## Work required
Output each line of the material exactly as it stands.

## Stored data

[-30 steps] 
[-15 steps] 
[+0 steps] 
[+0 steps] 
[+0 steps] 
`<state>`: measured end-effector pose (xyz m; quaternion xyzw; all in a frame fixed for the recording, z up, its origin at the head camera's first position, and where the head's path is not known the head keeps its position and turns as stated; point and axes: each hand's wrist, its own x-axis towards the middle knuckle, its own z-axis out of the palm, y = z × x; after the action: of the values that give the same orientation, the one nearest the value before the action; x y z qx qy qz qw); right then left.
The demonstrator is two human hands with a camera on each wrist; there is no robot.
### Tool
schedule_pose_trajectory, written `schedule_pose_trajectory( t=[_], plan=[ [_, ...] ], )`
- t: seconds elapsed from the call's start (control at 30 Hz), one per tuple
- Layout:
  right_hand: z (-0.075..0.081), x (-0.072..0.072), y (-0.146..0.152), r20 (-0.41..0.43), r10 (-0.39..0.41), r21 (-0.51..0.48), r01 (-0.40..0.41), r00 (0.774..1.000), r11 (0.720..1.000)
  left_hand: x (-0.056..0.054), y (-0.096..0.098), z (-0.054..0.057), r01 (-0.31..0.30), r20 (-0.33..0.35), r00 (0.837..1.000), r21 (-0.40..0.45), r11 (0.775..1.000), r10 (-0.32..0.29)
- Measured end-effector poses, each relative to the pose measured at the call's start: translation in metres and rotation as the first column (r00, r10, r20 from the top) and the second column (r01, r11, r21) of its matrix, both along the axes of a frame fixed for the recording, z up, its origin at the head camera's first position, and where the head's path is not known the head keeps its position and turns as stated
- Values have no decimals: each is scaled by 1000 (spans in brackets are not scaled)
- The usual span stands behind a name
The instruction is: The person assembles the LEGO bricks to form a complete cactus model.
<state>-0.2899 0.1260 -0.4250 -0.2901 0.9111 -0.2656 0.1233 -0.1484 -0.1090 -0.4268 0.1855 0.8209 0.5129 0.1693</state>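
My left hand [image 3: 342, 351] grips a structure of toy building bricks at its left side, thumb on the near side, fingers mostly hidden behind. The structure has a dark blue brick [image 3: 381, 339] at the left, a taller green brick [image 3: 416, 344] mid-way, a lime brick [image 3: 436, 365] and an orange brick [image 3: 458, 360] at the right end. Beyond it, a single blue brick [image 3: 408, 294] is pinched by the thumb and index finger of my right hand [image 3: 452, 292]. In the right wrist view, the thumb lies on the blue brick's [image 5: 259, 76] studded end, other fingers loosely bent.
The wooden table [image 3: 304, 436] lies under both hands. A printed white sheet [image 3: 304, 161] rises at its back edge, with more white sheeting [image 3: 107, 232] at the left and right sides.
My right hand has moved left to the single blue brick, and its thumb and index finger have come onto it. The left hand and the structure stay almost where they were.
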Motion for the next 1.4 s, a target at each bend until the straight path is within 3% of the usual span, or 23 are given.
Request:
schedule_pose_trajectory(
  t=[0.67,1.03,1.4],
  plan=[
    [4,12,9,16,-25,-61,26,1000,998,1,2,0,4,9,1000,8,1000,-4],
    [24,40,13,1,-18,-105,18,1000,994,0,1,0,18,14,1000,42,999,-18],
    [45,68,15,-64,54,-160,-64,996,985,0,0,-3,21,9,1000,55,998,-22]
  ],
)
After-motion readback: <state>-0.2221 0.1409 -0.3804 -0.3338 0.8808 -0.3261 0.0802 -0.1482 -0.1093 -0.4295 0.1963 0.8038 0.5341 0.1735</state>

## Written answer
[-30 steps] 
[-15 steps] 
[+0 steps] 
[+0 steps] 
[+0 steps] 
`<state>`: measured end-effector pose (xyz m; quaternion xyzw; all in a frame fixed for the recording, z up, its origin at the head camera's first position, and where the head's path is not known the head keeps its position and turns as stated; point and axes: each hand's wrist, its own x-axis towards the middle knuckle, its own z-axis out of the palm, y = z × x; after the action: of the values that give the same orientation, the one nearest the value before the action; x y z qx qy qz qw); right then left.
The demonstrator is two human hands with a camera on each wrist; there is no robot.
### Tool
schedule_pose_trajectory, written `schedule_pose_trajectory( t=[_], plan=[ [_, ...] ], )`
- t: seconds elapsed from the call's start (control at 30 Hz), one per tuple
- Layout:
  right_hand: z (-0.075..0.081), x (-0.072..0.072), y (-0.146..0.152), r20 (-0.41..0.43), r10 (-0.39..0.41), r21 (-0.51..0.48), r01 (-0.40..0.41), r00 (0.774..1.000), r11 (0.720..1.000)
  left_hand: x (-0.056..0.054), y (-0.096..0.098), z (-0.054..0.057), r01 (-0.31..0.30), r20 (-0.33..0.35), r00 (0.837..1.000), r21 (-0.40..0.45), r11 (0.775..1.000), r10 (-0.32..0.29)
- Measured end-effector poses, each relative to the pose measured at the call's start: translation in metres and rotation as the first column (r00, r10, r20 from the top) and the second column (r01, r11, r21) of its matrix, both along the axes of a frame fixed for the recording, z up, its origin at the head camera's first position, and where the head's path is not known the head keeps its position and turns as stated
- Values have no decimals: each is scaled by 1000 (spans in brackets are not scaled)
- The usual span stands behind a name
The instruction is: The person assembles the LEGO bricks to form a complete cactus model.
<state>-0.2899 0.1260 -0.4250 -0.2901 0.9111 -0.2656 0.1233 -0.1484 -0.1090 -0.4268 0.1855 0.8209 0.5129 0.1693</state>
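My left hand [image 3: 342, 351] grips a structure of toy building bricks at its left side, thumb on the near side, fingers mostly hidden behind. The structure has a dark blue brick [image 3: 381, 339] at the left, a taller green brick [image 3: 416, 344] mid-way, a lime brick [image 3: 436, 365] and an orange brick [image 3: 458, 360] at the right end. Beyond it, a single blue brick [image 3: 408, 294] is pinched by the thumb and index finger of my right hand [image 3: 452, 292]. In the right wrist view, the thumb lies on the blue brick's [image 5: 259, 76] studded end, other fingers loosely bent.
The wooden table [image 3: 304, 436] lies under both hands. A printed white sheet [image 3: 304, 161] rises at its back edge, with more white sheeting [image 3: 107, 232] at the left and right sides.
My right hand has moved left to the single blue brick, and its thumb and index finger have come onto it. The left hand and the structure stay almost where they were.
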Motion for the next 1.4 s, a target at each bend until the straight path is within 3% of the usual span, or 23 are given.
Request:
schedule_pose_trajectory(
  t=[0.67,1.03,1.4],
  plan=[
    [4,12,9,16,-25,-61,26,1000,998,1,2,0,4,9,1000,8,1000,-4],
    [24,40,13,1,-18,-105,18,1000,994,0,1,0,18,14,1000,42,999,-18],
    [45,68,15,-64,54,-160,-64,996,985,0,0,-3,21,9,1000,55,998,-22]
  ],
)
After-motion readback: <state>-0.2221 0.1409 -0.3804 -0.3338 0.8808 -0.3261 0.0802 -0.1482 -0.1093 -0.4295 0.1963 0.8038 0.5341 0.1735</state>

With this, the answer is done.